Tessa M. Gorman (born 1970/1971) is an American lawyer from Washington who served as the Acting United States Attorney for the Western District of Washington in 2021. She is as an Assistant United States Attorney for the same district. In 2018, President Donald Trump announced that he planned to nominate her to become a United States district judge of the same court, but the nomination was never submitted to the U.S. Senate.

Education 

Gorman earned her Bachelor of Arts from Yale University, where she was a member of the varsity track and field team, and her Juris Doctor from the UC Berkeley School of Law, where she served as an editor of the California Law Review.

Legal career 

After graduating from law school, Gorman served as a law clerk to Judge Douglas P. Woodlock of the United States District Court for the District of Massachusetts.

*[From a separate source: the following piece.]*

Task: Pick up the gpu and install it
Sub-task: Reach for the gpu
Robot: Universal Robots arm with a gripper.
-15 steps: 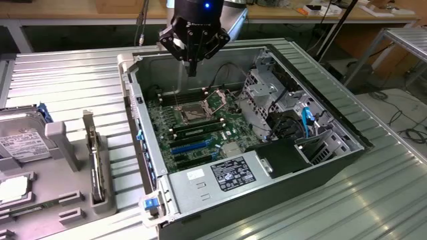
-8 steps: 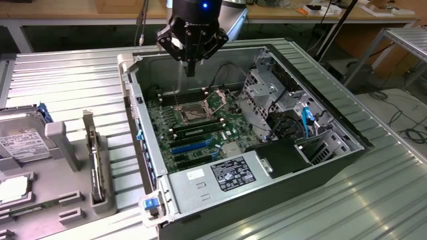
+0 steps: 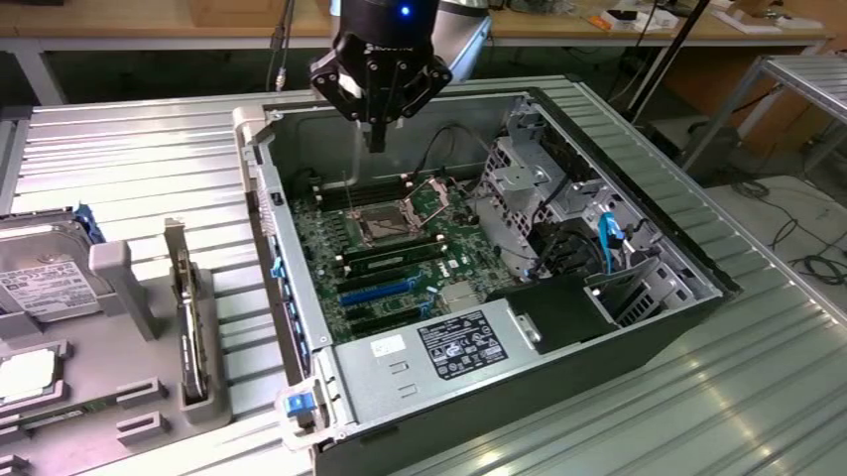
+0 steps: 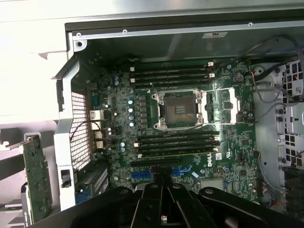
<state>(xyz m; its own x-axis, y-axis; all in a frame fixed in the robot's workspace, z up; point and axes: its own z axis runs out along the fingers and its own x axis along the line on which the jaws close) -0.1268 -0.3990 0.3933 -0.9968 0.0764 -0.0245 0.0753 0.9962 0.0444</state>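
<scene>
1. Exterior view:
   - The gripper (image 3: 377, 139) hangs over the far end of the open computer case (image 3: 272, 228), above the motherboard (image 3: 397, 263) and close to the CPU socket (image 3: 384, 223).
   - Its two fingers are pressed together into one dark tip, with nothing between them.
   - The gpu (image 3: 194, 337) is not in the case. It stands on edge in a grey holder (image 3: 126, 288) on the exterior view's left, next to a hard drive (image 3: 40, 288).
   - From the gripper, the card lies toward the exterior view's left and nearer the camera, across the case's side wall and well apart.
   - Its long axis runs from far to near, roughly parallel to that wall, with the thin edge facing up.

2. Wrist view:
   - The gripper (image 4: 162, 187) points down at the motherboard (image 4: 190, 145), just beside the blue expansion slots (image 4: 183, 172), with the CPU socket (image 4: 180, 110) further along the board.
   - The fingers meet in a closed seam and hold nothing.
   - The gpu (image 4: 37, 183) shows as a green board outside the case, beyond the perforated rear wall (image 4: 80, 126).
   - Its long side runs alongside that wall.
   - As I judge it, the relation that matters is sideways. The card sits past the case wall rather than under the fingers, and it offers a narrow upper edge along its length.
</scene>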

After completing her clerkship, Gorman served as an Honors Trial Attorney in the United States Department of Justice Criminal Division, assigned to the Narcotics and Dangerous Drugs Section. She currently serves as an Assistant United States Attorney for the Western District of Washington, where she serves as the Chief of the Office's Criminal Division. On March 1, 2021, became the Acting U.S. Attorney after the resignation of Brian T. Moran.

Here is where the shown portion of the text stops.